If you are a printed circuit manufacturer dealing with slow material development cycles — this project developed a digital platform that uses virtual screening to identify functional materials and links them to the chemical supply chain.
Digital Platform for Rapid Discovery and Sourcing of Organic Electronic Materials
Imagine trying to find a needle in a haystack, but the needle is a specific chemical for a flexible screen. Instead of mixing chemicals in a lab for years, this tool uses a computer to scan millions of available molecules to find the best match. Once the perfect match is found, it connects you directly to the supplier to buy it.
What needed solving
The organic electronics sector suffers from slow and inefficient development of new materials, which hinders the market potential of printed electronics.
What was built
A digital discovery platform featuring virtual screening, crystal structure prediction, property calculators (Stokes-shift, IP, EA), and an automated chemical procurement link.
Who needs this
Who can put this to work
If you are a specialty chemical supplier dealing with low visibility of your molecules in R&D pipelines — this project developed a one-stop-shop solution that samples commercially available molecules and their analogues for industrial procurement.

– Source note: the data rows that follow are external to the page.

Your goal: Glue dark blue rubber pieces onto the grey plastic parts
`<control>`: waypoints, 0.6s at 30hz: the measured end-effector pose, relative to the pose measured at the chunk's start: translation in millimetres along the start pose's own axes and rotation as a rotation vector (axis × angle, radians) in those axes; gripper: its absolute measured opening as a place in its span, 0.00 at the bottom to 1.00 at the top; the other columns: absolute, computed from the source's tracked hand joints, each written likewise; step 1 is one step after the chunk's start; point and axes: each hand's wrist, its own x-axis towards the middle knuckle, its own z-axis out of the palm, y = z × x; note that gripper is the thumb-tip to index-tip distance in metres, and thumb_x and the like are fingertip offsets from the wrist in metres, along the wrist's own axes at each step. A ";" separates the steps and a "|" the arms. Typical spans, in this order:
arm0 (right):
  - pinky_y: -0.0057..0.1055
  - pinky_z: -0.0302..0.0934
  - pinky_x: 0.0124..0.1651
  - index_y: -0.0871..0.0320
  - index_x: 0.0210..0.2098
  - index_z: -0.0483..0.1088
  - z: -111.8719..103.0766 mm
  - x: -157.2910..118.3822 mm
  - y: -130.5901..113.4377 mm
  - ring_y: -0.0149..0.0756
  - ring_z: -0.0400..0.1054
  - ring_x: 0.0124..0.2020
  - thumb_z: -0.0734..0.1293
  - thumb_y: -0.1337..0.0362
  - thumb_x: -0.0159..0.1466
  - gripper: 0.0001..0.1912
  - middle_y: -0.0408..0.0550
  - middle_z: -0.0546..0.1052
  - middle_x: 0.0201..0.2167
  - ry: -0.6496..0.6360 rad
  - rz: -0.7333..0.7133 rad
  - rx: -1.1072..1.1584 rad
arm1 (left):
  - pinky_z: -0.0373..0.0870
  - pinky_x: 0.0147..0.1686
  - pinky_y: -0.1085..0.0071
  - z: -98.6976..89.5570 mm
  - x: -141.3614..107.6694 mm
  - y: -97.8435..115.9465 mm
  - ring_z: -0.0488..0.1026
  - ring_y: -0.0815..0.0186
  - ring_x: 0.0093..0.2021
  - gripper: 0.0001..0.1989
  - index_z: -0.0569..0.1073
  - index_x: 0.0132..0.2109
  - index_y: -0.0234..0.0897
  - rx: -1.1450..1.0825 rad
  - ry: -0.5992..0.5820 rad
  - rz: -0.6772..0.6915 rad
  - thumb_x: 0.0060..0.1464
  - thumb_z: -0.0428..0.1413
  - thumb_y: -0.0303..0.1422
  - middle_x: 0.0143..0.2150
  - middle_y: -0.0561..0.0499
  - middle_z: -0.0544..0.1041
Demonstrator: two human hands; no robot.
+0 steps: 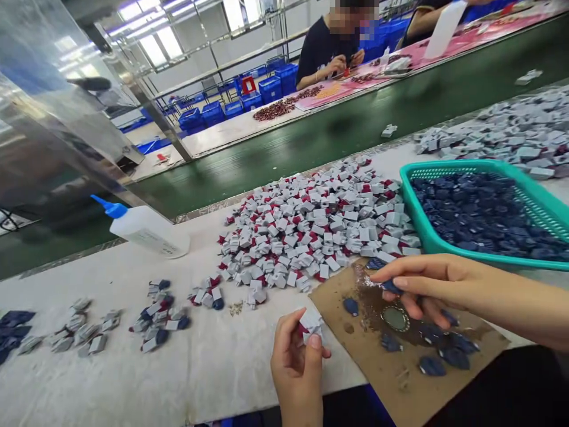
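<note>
Two hands work at the table's near edge: the left hand (296, 362) pinches a small grey-and-red piece (310, 323) between thumb and fingers. The right hand (427, 284) holds what looks like a dark blue piece (391, 287) over the cardboard sheet (391, 367), just beside the teal basket (427, 237).

The teal basket (427, 237) runs off the right edge; the co-worker's face (353, 15) is blurred
</note>
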 end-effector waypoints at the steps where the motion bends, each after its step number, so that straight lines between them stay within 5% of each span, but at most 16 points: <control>1: 0.26 0.62 0.24 0.53 0.43 0.75 -0.6 -0.4 2.5 0.29 0.65 0.18 0.66 0.32 0.50 0.35 0.47 0.76 0.24 -0.049 0.030 0.062 | 0.73 0.24 0.79 -0.3 -0.1 -0.4 0.70 0.72 0.28 0.21 0.81 0.42 0.40 0.014 -0.006 0.009 0.42 0.70 0.47 0.38 0.50 0.74; 8: 0.22 0.68 0.43 0.49 0.46 0.74 -3.4 -3.2 20.9 0.36 0.74 0.42 0.74 0.38 0.48 0.32 0.47 0.79 0.37 -0.023 0.093 0.186 | 0.74 0.25 0.79 -2.2 -0.6 3.6 0.70 0.71 0.30 0.17 0.81 0.43 0.42 0.057 -0.075 0.050 0.48 0.67 0.45 0.38 0.50 0.73; 13: 0.26 0.66 0.27 0.51 0.44 0.75 -0.4 -4.0 24.6 0.33 0.69 0.23 0.69 0.35 0.51 0.32 0.44 0.74 0.22 -0.035 -0.049 0.065 | 0.74 0.25 0.79 -3.4 -0.2 4.4 0.68 0.72 0.30 0.18 0.81 0.43 0.41 0.049 -0.106 0.041 0.48 0.67 0.45 0.37 0.50 0.72; 16: 0.26 0.64 0.25 0.52 0.38 0.74 -0.9 -7.1 27.0 0.32 0.68 0.21 0.68 0.35 0.53 0.29 0.44 0.72 0.19 -0.048 -0.056 0.011 | 0.75 0.26 0.79 -7.6 2.3 1.6 0.69 0.70 0.32 0.18 0.81 0.44 0.41 0.065 -0.105 0.039 0.49 0.67 0.44 0.37 0.50 0.72; 18: 0.28 0.66 0.28 0.51 0.43 0.73 -2.0 -9.3 31.0 0.35 0.70 0.23 0.68 0.36 0.53 0.30 0.43 0.73 0.20 -0.091 -0.041 -0.023 | 0.75 0.25 0.78 -10.7 4.4 0.2 0.70 0.70 0.32 0.17 0.81 0.44 0.41 0.079 -0.127 0.043 0.49 0.66 0.44 0.38 0.49 0.72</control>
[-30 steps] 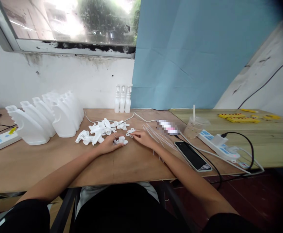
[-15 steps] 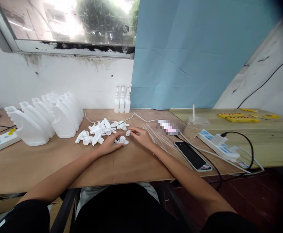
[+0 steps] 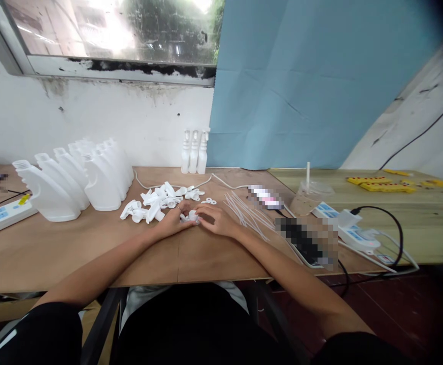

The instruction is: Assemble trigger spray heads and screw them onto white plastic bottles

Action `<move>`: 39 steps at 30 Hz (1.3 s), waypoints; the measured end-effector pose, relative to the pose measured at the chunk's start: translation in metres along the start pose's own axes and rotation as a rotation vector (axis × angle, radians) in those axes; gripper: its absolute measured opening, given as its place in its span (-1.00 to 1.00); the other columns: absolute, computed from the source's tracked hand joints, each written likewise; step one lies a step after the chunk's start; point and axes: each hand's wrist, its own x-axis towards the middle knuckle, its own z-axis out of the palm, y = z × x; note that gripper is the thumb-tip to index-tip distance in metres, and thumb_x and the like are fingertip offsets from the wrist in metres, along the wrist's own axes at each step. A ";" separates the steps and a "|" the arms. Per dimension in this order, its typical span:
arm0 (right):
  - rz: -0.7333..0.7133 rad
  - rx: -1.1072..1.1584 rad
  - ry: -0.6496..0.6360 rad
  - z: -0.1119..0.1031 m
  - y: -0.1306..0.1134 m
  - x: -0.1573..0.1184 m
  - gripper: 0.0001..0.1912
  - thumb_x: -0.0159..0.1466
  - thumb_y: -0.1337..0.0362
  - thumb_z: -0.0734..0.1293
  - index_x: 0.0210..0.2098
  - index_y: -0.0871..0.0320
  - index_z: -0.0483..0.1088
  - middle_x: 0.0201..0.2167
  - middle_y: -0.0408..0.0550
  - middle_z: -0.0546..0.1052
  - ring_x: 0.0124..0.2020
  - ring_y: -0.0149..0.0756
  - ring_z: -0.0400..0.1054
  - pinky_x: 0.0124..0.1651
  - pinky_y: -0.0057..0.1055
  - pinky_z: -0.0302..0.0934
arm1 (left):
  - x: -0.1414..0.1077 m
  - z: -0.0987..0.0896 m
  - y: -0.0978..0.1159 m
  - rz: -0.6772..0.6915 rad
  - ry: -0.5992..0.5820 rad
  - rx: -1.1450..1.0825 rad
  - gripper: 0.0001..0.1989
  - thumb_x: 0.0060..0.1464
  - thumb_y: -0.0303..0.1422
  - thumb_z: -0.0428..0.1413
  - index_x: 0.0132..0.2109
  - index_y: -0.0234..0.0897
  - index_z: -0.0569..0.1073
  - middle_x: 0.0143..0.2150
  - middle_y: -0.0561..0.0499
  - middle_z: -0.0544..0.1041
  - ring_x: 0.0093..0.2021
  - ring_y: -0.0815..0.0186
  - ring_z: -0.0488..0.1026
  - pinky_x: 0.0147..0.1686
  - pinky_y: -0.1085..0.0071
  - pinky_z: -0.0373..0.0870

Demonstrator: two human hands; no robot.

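My left hand (image 3: 173, 221) is closed on a white spray head (image 3: 191, 215) low over the brown table. Fingers of my right hand (image 3: 217, 220) are pinched together against the right side of that spray head; any small part between them is hidden. Just behind and left of my left hand lies a pile of white spray heads (image 3: 153, 205). Small white rings (image 3: 209, 201) rest on the table behind my right hand. Thin clear tubes (image 3: 246, 213) are spread to its right.
White bottles (image 3: 103, 185) stand at the left near a power strip (image 3: 4, 218). Three filled-out spray bottles (image 3: 193, 154) are by the wall. A phone (image 3: 305, 246), a drink cup (image 3: 304, 198), another power strip (image 3: 358, 235) and yellow pieces (image 3: 386, 187) are at the right.
My right hand has moved left and down to the spray head in my left hand. The small white rings behind it now show. The camera view has shifted slightly.
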 end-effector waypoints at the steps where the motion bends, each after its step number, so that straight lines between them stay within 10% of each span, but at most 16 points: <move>1: 0.016 -0.001 -0.015 -0.001 0.000 -0.001 -0.76 0.28 0.33 0.28 -0.05 0.12 0.38 -0.03 0.08 0.49 0.03 -0.19 0.38 0.08 -0.20 0.30 | 0.000 -0.001 0.000 0.003 -0.011 0.043 -0.54 0.09 -0.08 0.17 0.01 -0.23 0.27 -0.20 0.01 0.48 -0.23 0.26 0.43 -0.21 0.36 0.35; 39: 0.118 -0.126 -0.082 0.009 -0.014 0.005 -0.75 0.15 0.41 0.30 -0.15 0.14 0.32 -0.15 0.06 0.43 -0.12 -0.15 0.33 -0.03 -0.20 0.29 | -0.003 -0.005 -0.005 0.174 -0.030 0.110 -0.65 0.16 -0.11 0.13 -0.04 -0.26 0.45 -0.12 -0.05 0.55 -0.16 0.25 0.49 -0.15 0.36 0.39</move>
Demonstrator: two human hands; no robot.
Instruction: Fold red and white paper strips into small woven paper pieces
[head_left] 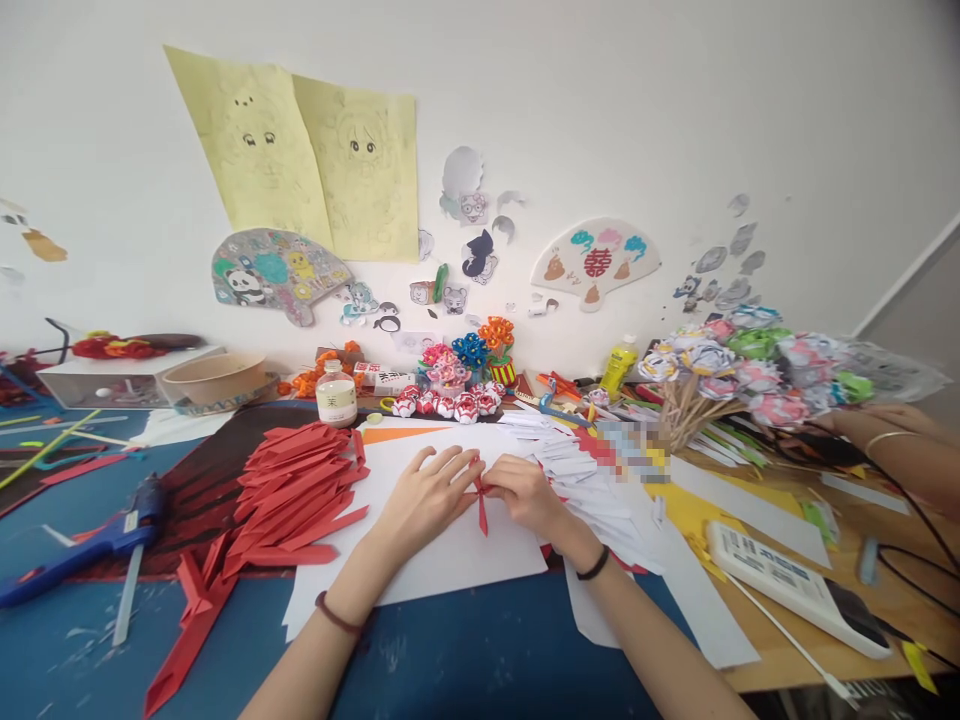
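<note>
Between my two hands is a small folded red paper piece (482,512), its pointed tail hanging down over white paper sheets (420,570). My left hand (429,492) pinches it from the left with thumb and forefinger, the other fingers stretched out. From the right, my right hand (526,498) grips it with curled fingers; the exact hold is partly hidden. A pile of folded red paper strips (289,495) lies left of my left hand. To the right of my right hand spreads a heap of folded white paper strips (574,485).
A blue glue gun (112,540) rests at left. Behind the sheets stand a glass bottle (336,398) and paper flowers (469,352). At right are a bouquet (739,365), a white boxy device (791,580) with a cord, and another person's hand (874,428) near black cables.
</note>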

If you are an OLED display developer dealing with inefficient experimental verification of new materials — this project developed a platform with crystal structure prediction and property calculators to benchmark predictions against experimental data.
Quick answers
What is the cost or pricing model for using the platform?
Based on available project data, the platform has integrated Paddle as a Merchant of Record to enable global billing and legally secure transactions.
Can this be scaled to an industrial level?
Yes, the platform samples the space of all commercially available molecules and their synthetically feasible analogues, linking discovery directly to the chemical supply chain.
Who owns the IP or how is licensing handled?
Based on available project data, the consortium includes the University of Liverpool (database/methodology), NANOMATCH (modelling), and MCULE (chemical space aggregation), but specific licensing terms are not detailed.
How is the platform integrated with existing supply chains?
Integration is achieved through an automated quote request system implemented in the checkout step of the DiaDEM platform.
What is the timeline for deployment?
The project ran from 2022-05-01 to 2025-04-30 and has implemented the platform as planned, including a global launch capability via its billing system.
Who built it
The consortium is heavily industry-weighted with a 67% industry ratio, consisting of 2 SMEs and 1 University. This balance ensures that the academic research from the University of Liverpool is directly translated into commercial tools by MCULE and NANOMATCH.